Listed entries »
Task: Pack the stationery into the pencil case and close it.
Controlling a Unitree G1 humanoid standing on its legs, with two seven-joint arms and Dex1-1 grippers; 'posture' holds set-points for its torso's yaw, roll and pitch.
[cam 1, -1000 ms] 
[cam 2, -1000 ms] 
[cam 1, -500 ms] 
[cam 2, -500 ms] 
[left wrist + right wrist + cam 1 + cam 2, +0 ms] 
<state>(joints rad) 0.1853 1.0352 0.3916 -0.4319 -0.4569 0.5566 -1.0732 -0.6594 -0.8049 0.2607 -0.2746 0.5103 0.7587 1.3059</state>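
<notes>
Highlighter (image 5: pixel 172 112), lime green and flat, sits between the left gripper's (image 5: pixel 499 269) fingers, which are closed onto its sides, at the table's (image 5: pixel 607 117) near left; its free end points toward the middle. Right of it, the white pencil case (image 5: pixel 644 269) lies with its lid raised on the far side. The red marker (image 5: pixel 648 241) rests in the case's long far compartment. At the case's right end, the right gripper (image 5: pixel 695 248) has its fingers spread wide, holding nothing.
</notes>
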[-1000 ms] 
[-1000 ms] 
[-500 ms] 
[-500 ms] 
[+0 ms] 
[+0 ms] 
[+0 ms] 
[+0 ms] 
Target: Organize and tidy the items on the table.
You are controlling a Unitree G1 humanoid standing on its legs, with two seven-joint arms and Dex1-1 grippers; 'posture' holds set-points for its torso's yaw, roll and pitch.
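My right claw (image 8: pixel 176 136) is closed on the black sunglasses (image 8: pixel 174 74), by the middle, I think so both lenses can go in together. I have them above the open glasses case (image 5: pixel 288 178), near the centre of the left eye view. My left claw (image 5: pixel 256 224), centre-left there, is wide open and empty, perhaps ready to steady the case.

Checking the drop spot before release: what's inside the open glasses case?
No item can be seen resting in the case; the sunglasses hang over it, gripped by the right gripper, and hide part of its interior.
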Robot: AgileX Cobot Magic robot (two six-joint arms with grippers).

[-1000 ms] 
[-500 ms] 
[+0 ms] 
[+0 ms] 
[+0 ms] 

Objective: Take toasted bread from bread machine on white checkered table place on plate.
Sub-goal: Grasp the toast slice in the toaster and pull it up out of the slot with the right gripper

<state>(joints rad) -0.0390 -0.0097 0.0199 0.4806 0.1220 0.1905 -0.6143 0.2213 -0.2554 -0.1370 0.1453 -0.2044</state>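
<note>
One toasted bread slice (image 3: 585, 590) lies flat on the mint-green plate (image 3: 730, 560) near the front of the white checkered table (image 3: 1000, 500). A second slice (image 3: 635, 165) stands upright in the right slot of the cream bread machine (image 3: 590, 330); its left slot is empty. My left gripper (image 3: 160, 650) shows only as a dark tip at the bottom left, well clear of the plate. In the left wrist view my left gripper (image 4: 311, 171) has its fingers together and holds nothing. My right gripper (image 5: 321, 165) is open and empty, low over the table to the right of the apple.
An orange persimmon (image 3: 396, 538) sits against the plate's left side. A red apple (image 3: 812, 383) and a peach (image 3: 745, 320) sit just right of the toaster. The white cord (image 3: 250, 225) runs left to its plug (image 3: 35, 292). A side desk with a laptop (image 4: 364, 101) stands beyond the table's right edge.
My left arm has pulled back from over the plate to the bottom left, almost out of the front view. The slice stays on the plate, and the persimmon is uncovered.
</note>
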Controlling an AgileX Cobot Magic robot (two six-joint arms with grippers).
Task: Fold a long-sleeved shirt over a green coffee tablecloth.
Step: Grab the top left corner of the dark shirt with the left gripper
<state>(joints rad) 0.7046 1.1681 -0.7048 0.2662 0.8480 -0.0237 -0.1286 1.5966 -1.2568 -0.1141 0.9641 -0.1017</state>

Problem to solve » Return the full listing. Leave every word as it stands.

Your solution »
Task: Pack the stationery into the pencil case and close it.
Controlling a Unitree G1 humanoid standing on its legs, with two seven-joint arms and Dex1-1 grippers; 'posture' holds set-points for its torso's yaw, roll and pitch.
[cam 1, -1000 ms] 
[cam 2, -1000 ms] 
[cam 1, -500 ms] 
[cam 2, -500 ms] 
[left wrist + right wrist + cam 1 + cam 2, +0 ms] 
<state>(joints rad) 0.1853 1.0352 0.3916 -0.4319 -0.4569 0.5566 -1.0732 -0.6594 -0.8049 0.2607 -0.2746 0.5103 0.7587 1.3059</state>
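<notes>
Highlighter (image 5: pixel 172 112), lime green and flat, sits between the left gripper's (image 5: pixel 499 269) fingers, which are closed onto its sides, at the table's (image 5: pixel 607 117) near left; its free end points toward the middle. Right of it, the white pencil case (image 5: pixel 644 269) lies with its lid raised on the far side. The red marker (image 5: pixel 648 241) rests in the case's long far compartment. At the case's right end, the right gripper (image 5: pixel 695 248) has its fingers spread wide, holding nothing.
</notes>
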[-1000 ms] 
[-1000 ms] 
[-500 ms] 
[-500 ms] 
[+0 ms] 
[+0 ms] 
[+0 ms] 
[+0 ms] 
Target: Organize and tidy the items on the table.
You are controlling a Unitree G1 humanoid standing on its legs, with two seven-joint arms and Dex1-1 grippers; 'posture' holds set-points for its torso's yaw, roll and pitch.
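My right claw (image 8: pixel 176 136) is closed on the black sunglasses (image 8: pixel 174 74), by the middle, I think so both lenses can go in together. I have them above the open glasses case (image 5: pixel 288 178), near the centre of the left eye view. My left claw (image 5: pixel 256 224), centre-left there, is wide open and empty, perhaps ready to steady the case.

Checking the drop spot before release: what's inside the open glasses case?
No item can be seen resting in the case; the sunglasses hang over it, gripped by the right gripper, and hide part of its interior.
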Robot: AgileX Cobot Magic robot (two six-joint arms with grippers).

[-1000 ms] 
[-500 ms] 
[+0 ms] 
[+0 ms] 
[+0 ms] 

Objective: Take toasted bread from bread machine on white checkered table place on plate.
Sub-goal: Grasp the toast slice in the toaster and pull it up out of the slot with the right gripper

<state>(joints rad) -0.0390 -0.0097 0.0199 0.4806 0.1220 0.1905 -0.6143 0.2213 -0.2554 -0.1370 0.1453 -0.2044</state>
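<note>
One toasted bread slice (image 3: 585, 590) lies flat on the mint-green plate (image 3: 730, 560) near the front of the white checkered table (image 3: 1000, 500). A second slice (image 3: 635, 165) stands upright in the right slot of the cream bread machine (image 3: 590, 330); its left slot is empty. My left gripper (image 3: 160, 650) shows only as a dark tip at the bottom left, well clear of the plate. In the left wrist view my left gripper (image 4: 311, 171) has its fingers together and holds nothing. My right gripper (image 5: 321, 165) is open and empty, low over the table to the right of the apple.
An orange persimmon (image 3: 396, 538) sits against the plate's left side. A red apple (image 3: 812, 383) and a peach (image 3: 745, 320) sit just right of the toaster. The white cord (image 3: 250, 225) runs left to its plug (image 3: 35, 292). A side desk with a laptop (image 4: 364, 101) stands beyond the table's right edge.
My left arm has pulled back from over the plate to the bottom left, almost out of the front view. The slice stays on the plate, and the persimmon is uncovered.
</note>
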Controlling an AgileX Cobot Magic robot (two six-joint arms with grippers).
Task: Fold a long-sleeved shirt over a green coffee tablecloth.
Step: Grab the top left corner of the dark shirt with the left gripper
<state>(joints rad) 0.7046 1.1681 -0.7048 0.2662 0.8480 -0.0237 -0.1286 1.5966 -1.2568 -0.1141 0.9641 -0.1017</state>

No more output will be produced.